__AIM OF THE EXERCISE__:
Below is a block of entries; repeat exactly the lines starting at the line that contains "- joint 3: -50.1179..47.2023" and ending at the line that contains "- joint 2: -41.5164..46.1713", both included.

__Source data__:
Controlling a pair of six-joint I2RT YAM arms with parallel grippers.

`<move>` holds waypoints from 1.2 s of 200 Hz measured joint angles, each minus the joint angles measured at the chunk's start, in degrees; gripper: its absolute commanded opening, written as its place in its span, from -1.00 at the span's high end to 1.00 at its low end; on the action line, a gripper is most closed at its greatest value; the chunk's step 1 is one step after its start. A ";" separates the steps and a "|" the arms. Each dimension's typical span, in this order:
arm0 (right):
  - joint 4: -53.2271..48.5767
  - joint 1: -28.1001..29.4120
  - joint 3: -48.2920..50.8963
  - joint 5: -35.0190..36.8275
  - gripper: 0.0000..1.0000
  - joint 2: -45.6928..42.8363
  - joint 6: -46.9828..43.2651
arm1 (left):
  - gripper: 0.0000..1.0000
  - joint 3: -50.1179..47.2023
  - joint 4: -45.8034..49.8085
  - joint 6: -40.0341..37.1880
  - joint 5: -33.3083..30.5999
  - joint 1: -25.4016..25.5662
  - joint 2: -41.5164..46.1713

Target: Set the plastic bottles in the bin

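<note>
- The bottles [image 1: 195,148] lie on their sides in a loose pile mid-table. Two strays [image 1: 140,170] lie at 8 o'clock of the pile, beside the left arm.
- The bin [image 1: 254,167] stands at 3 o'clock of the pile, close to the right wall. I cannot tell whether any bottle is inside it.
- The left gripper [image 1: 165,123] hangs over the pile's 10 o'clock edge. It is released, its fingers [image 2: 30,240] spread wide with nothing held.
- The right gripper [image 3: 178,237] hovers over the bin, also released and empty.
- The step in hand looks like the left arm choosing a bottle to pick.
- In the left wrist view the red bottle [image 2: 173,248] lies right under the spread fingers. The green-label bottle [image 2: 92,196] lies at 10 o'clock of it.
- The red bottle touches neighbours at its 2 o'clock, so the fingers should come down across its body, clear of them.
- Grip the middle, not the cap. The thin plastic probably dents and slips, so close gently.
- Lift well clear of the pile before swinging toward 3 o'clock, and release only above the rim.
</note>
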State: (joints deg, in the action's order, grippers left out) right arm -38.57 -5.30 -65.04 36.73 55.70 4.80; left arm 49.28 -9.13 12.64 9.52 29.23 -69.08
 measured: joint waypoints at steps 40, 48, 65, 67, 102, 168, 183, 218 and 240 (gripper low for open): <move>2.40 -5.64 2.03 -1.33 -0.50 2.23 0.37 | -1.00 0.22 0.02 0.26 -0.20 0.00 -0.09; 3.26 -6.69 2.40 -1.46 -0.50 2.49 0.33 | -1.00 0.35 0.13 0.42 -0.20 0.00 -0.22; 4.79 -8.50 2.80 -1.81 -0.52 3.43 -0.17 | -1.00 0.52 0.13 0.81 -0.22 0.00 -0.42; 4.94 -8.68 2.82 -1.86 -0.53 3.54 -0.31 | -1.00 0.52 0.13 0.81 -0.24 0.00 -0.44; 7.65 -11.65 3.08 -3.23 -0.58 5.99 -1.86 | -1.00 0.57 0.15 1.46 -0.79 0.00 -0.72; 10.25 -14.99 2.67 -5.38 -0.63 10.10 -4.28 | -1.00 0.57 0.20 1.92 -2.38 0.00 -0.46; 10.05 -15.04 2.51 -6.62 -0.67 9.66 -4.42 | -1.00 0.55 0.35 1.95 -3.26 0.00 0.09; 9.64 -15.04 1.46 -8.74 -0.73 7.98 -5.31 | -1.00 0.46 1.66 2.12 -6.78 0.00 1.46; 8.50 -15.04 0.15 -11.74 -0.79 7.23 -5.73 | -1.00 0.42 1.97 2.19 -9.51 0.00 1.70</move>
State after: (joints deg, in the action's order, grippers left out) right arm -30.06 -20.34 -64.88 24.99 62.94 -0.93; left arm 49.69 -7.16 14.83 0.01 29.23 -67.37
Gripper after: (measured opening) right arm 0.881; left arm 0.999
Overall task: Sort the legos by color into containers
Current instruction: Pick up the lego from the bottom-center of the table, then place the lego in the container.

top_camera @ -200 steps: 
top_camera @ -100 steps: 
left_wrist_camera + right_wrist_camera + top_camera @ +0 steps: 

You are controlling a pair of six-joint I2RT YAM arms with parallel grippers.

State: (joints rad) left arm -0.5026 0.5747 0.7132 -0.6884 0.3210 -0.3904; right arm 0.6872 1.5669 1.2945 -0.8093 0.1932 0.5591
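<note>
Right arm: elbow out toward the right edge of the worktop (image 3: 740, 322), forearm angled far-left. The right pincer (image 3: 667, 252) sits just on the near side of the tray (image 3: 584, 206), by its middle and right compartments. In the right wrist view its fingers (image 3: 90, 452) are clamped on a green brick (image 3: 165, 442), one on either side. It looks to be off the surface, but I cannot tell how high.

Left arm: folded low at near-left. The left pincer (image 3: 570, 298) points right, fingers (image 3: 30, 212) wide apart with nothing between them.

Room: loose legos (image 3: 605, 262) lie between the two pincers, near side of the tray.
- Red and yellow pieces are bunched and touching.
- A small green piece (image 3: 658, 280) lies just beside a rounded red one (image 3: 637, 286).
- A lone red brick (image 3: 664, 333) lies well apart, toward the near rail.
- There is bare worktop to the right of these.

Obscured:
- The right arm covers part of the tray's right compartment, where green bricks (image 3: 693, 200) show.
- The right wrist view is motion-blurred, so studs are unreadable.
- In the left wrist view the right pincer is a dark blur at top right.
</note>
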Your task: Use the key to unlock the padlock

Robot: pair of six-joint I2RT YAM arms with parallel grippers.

__RESPONSE AREA__:
  - joint 3: -50.1179..47.2023
  - joint 4: -45.8034..49.8085
  - joint 6: -40.0341..37.1880
  - joint 5: -33.3083..30.5999
  - joint 1: -25.4016..25.5662
  - joint 2: -41.5164..46.1713

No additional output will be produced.